◆ Work order ◆
Output all of the data exactly as it appears, but leave out any pictures it contains.
......
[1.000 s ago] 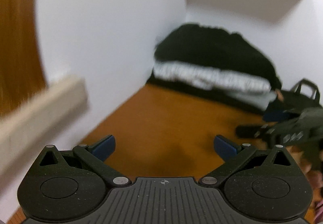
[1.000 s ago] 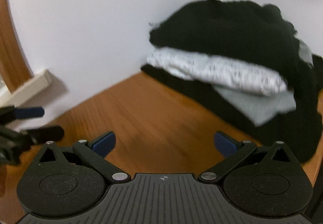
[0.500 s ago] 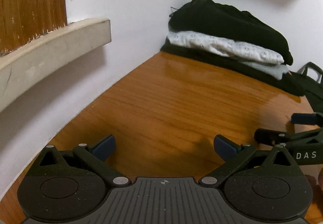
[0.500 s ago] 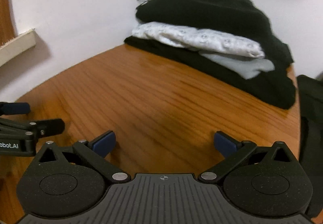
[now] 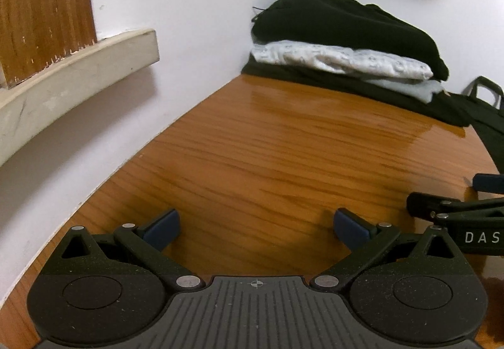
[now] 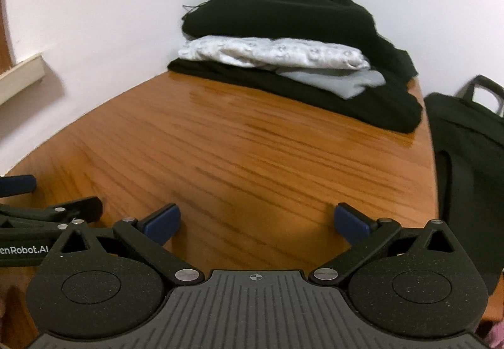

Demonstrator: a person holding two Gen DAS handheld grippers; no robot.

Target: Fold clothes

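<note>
Left wrist view: the left black two-finger gripper (image 5: 256, 227) with blue pads fills the bottom of the frame, its fingers spread wide and holding nothing, low over a glossy orange-brown wooden tabletop (image 5: 283, 160). A stack of folded clothes (image 5: 346, 49), a black garment above a white patterned one, pale grey cloth and more black fabric, sits in the upper right, against the white wall (image 5: 189, 2). A cream-coloured ledge (image 5: 78, 71) crosses the upper left. Part of the right black gripper (image 5: 456, 213) enters at the right edge. Right wrist view: the right gripper (image 6: 257, 224) lies along the bottom, fingers likewise spread and empty above the tabletop (image 6: 252, 144). The clothes stack (image 6: 283, 43) sits at upper centre against the wall. A black bag with a handle (image 6: 466, 144) stands at the right edge. The left gripper (image 6: 50, 213) shows at lower left.
</note>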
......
◆ Response to the task ◆
[1.000 s ago] 
[1.000 s ago] 
[0.500 s ago] 
[0.500 s ago] 
[now] 
[now] 

Demonstrator: a person holding two Gen DAS handheld grippers; no robot.

Target: Fold clothes

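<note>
Left wrist view: the left black two-finger gripper (image 5: 256, 227) with blue pads fills the bottom of the frame, its fingers spread wide and holding nothing, low over a glossy orange-brown wooden tabletop (image 5: 283, 160). A stack of folded clothes (image 5: 346, 49), a black garment above a white patterned one, pale grey cloth and more black fabric, sits in the upper right, against the white wall (image 5: 189, 2). A cream-coloured ledge (image 5: 78, 71) crosses the upper left. Part of the right black gripper (image 5: 456, 213) enters at the right edge. Right wrist view: the right gripper (image 6: 257, 224) lies along the bottom, fingers likewise spread and empty above the tabletop (image 6: 252, 144). The clothes stack (image 6: 283, 43) sits at upper centre against the wall. A black bag with a handle (image 6: 466, 144) stands at the right edge. The left gripper (image 6: 50, 213) shows at lower left.
</note>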

For this exercise, nothing further remains to be done.